Posted on Thu, 19 Jan 2017 12:38:00 -08:00

Lean and Mean (or really happy but that doesn’t rhyme)

Lean and Mean (or really happy but that doesn’t rhyme)

Training is of course crucial to maximize performance.  On the straps, in the pool, skiing down the slopes, as a busy executive or at home with the kids.  It doesn’t matter - all take some type of physical training to do your best. 

Food, when coupled with training, has the ability to make everything better … or not.

Let’s focus on making it better with a few simple strategies.

Here are 5 super simple, strategies to get (or stay) lean and perform at your peak.

1.Eat Protein with Every. Single. Meal.  This one is important.  Data shows as a whole we are eating enough protein.  But enough and optimal are different.  This doesn’t mean more is better.  It means the right amount is the right amount.  That “right amount” looks like a palm size portion of protein at each meal.  For animal protein – fish, poultry, beef or others – your palm provides about 20-30 grams or protein. That’s the amount that seems to be most effective for benefits.

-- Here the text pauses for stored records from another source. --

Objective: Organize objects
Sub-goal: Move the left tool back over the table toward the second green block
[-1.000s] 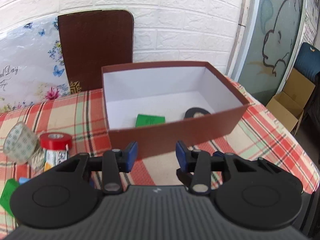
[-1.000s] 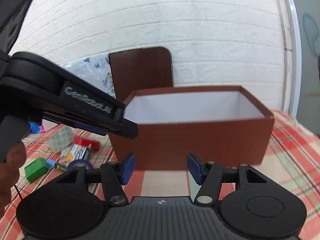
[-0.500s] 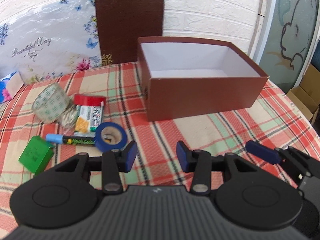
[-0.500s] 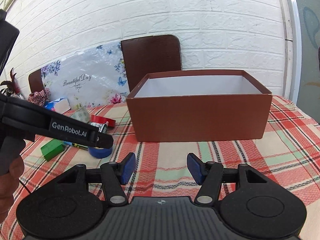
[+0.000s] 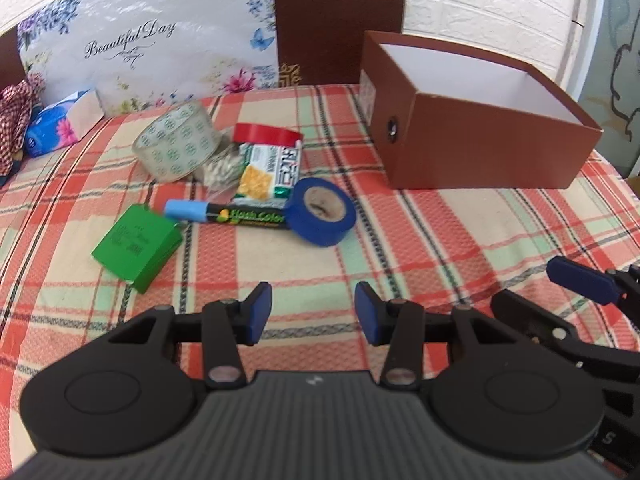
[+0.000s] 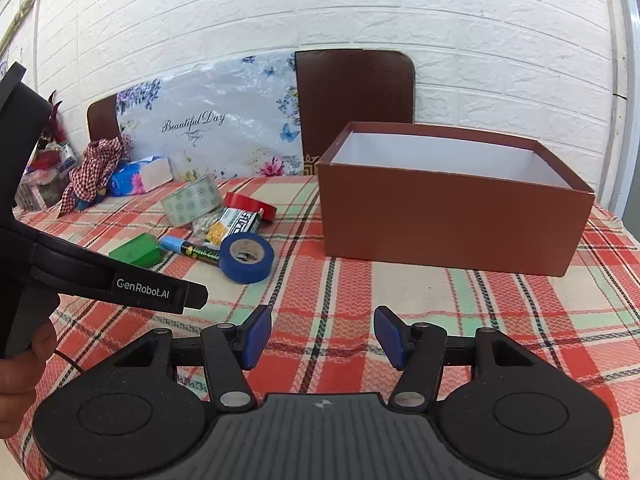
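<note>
Left gripper swung from brown box toward clutter, empty.

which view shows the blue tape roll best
The left wrist view: the blue tape roll sits near the centre, large, its core and the marker touching it clear. The right wrist view shows it smaller, off to the left.
</note>
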Available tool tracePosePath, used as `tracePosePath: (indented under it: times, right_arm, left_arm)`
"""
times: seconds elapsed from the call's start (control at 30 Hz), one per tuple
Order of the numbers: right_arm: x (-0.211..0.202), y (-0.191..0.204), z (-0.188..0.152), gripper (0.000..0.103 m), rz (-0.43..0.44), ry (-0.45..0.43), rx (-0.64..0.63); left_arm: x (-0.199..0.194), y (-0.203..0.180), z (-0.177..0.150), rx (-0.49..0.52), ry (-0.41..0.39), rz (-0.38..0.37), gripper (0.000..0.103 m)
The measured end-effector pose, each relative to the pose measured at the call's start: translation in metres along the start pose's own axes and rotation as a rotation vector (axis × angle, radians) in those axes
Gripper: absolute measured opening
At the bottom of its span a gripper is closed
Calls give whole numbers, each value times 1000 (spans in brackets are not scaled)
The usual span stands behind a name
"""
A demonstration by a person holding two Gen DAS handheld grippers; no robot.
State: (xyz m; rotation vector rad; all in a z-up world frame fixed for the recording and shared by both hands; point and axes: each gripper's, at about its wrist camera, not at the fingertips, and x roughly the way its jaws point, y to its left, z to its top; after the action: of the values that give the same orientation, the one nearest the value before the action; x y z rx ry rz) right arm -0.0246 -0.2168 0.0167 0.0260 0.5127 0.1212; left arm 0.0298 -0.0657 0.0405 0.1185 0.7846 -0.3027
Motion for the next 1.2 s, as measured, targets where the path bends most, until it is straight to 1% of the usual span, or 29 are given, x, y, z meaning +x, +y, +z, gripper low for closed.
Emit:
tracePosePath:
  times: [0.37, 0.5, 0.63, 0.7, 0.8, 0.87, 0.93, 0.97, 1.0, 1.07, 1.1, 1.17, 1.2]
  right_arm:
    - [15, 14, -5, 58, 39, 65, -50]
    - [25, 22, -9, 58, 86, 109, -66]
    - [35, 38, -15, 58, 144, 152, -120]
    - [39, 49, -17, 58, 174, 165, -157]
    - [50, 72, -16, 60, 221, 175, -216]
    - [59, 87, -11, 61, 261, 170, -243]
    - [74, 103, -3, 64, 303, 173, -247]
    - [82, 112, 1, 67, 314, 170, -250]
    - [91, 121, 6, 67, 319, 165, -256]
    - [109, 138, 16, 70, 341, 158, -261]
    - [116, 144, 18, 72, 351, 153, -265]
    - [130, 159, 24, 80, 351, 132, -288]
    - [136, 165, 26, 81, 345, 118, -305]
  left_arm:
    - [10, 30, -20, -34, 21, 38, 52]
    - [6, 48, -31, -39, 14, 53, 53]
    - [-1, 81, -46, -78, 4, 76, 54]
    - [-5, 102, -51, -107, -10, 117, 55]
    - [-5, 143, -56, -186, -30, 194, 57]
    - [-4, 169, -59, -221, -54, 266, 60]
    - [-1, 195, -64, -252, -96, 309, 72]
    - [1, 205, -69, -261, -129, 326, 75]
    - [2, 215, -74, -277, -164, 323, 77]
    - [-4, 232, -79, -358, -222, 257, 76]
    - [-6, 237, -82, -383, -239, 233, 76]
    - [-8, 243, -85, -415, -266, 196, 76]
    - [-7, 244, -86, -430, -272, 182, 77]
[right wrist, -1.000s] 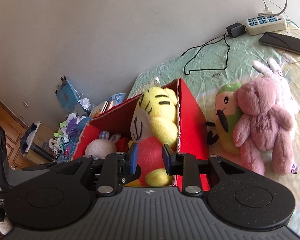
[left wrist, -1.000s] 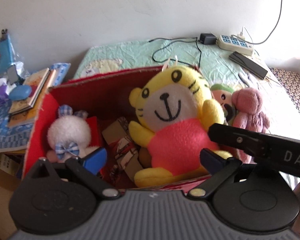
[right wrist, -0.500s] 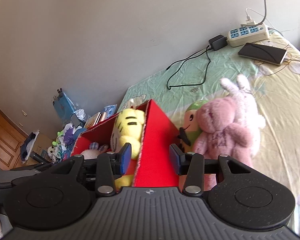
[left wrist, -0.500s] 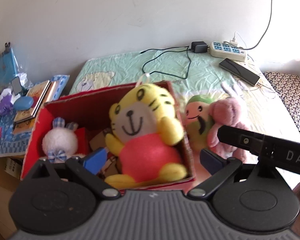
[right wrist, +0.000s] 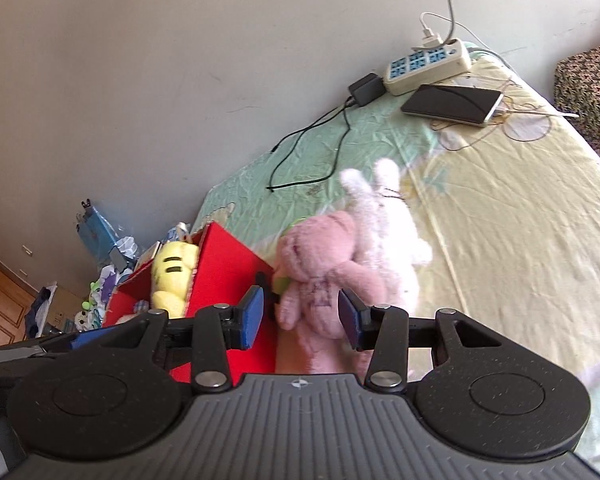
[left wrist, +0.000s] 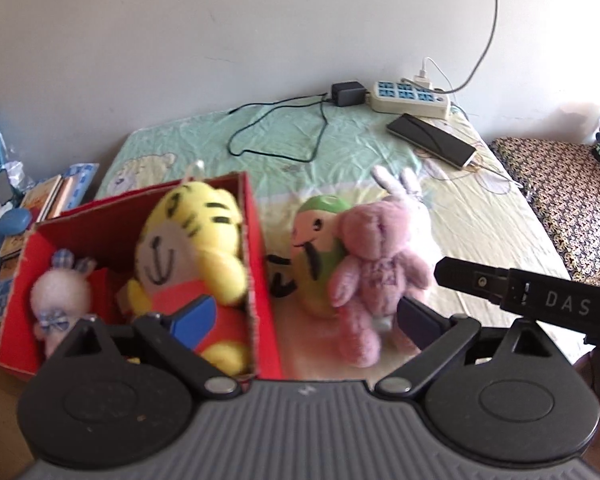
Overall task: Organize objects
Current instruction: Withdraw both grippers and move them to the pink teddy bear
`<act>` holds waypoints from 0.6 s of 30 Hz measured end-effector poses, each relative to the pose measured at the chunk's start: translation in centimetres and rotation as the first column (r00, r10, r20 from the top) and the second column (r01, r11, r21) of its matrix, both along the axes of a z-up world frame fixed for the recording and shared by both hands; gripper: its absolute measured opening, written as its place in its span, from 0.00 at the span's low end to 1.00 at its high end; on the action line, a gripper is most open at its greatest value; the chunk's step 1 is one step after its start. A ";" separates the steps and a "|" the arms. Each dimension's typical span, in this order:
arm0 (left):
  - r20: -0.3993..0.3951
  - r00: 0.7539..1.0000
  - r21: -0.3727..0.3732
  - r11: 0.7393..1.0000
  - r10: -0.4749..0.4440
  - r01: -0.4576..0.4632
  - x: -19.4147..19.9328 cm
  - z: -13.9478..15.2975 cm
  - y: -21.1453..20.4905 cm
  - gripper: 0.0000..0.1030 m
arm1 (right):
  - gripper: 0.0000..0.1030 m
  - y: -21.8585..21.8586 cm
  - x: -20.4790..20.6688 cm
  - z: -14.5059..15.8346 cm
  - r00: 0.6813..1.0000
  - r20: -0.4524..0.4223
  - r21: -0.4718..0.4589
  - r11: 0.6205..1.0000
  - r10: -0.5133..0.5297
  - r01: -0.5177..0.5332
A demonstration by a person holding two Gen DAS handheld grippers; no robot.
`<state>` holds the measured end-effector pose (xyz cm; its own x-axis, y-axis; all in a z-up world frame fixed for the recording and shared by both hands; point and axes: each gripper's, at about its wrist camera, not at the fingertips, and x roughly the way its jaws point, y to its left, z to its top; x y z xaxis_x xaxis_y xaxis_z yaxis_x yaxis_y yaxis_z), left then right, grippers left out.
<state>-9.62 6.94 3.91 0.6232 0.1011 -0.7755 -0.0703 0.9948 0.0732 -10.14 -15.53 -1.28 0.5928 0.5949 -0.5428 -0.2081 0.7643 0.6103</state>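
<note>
Right gripper (right wrist: 302, 316) shifted from red box (right wrist: 224, 276) to pink bear (right wrist: 324, 280), fingers spread wider; left gripper (left wrist: 306, 316) fingers spread.

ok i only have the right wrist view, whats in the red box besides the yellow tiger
observer: A small white bunny plush with a checked blue bow sits in the left corner of the red box, beside the yellow tiger.
operator: and whats the green bit next to the box
observer: A yellow-green plush with a drawn face, standing between the box and the pink bear.
operator: is the other gripper holding anything
observer: No, the left gripper is open and empty.
</note>
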 end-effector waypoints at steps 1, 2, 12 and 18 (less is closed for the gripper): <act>0.000 1.000 -0.001 1.000 -0.006 0.006 0.1 -0.2 -0.4 0.95 | 0.44 -0.4 0.1 -0.2 1.000 -0.005 -0.003 1.000 -0.002 0.002; -0.001 1.000 -0.003 1.000 -0.011 0.011 0.3 -0.4 -0.9 0.94 | 0.44 -0.8 0.2 -0.4 1.000 -0.009 -0.005 1.000 -0.003 0.003; -0.075 0.996 -0.066 0.997 -0.039 0.034 2.9 -4.8 -3.3 0.95 | 0.43 -3.8 1.6 -2.7 0.998 -0.069 -0.002 1.000 0.000 0.000; -0.120 0.992 -0.081 0.996 -0.048 0.039 4.3 -7.0 -4.0 0.97 | 0.43 -4.1 2.7 -3.9 0.994 -0.104 0.018 0.999 0.030 -0.028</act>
<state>-5.28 2.92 -3.07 0.5265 0.0124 -0.8501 -0.0224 0.9997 0.0007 -7.43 -19.64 -5.17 0.5159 0.6204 -0.5907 -0.1642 0.7484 0.6426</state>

Of course animal protein isn’t the only source – mixing it up with variety like beans, nuts, eggs, dairy and others is wise.  Check out my recipe for Protein Oats below.


2.Eat IF You’re Hungry.  Not because You SHOULD.  I’ve fallen for this myself.  It’s breakfast or lunch time.  Time for a snack.  Don’t worry about the TIME and listen to your body.  Are you physiologically hungry?  Is your stomach growling?  Or, the easiest way is to think about this – would an apple satisfy your hunger cravings?  If not, I can assure you you’re eating for another reason outside of actual hunger.  Let your stomach growl and then satisfy that hunger with something small.

3.Don’t Obsess Over Food where You Only Walk Around with Tupperware and Pre Portioned Meals. This one may surprise you, but I’d rather you eat apple pie with a friend than a salad alone.  Why is this?  Food has curative powers behind the nutrients it provides.  Connect with people over food – that connectivity and social benefit to eating with or around friends will certainly maximize you preference. 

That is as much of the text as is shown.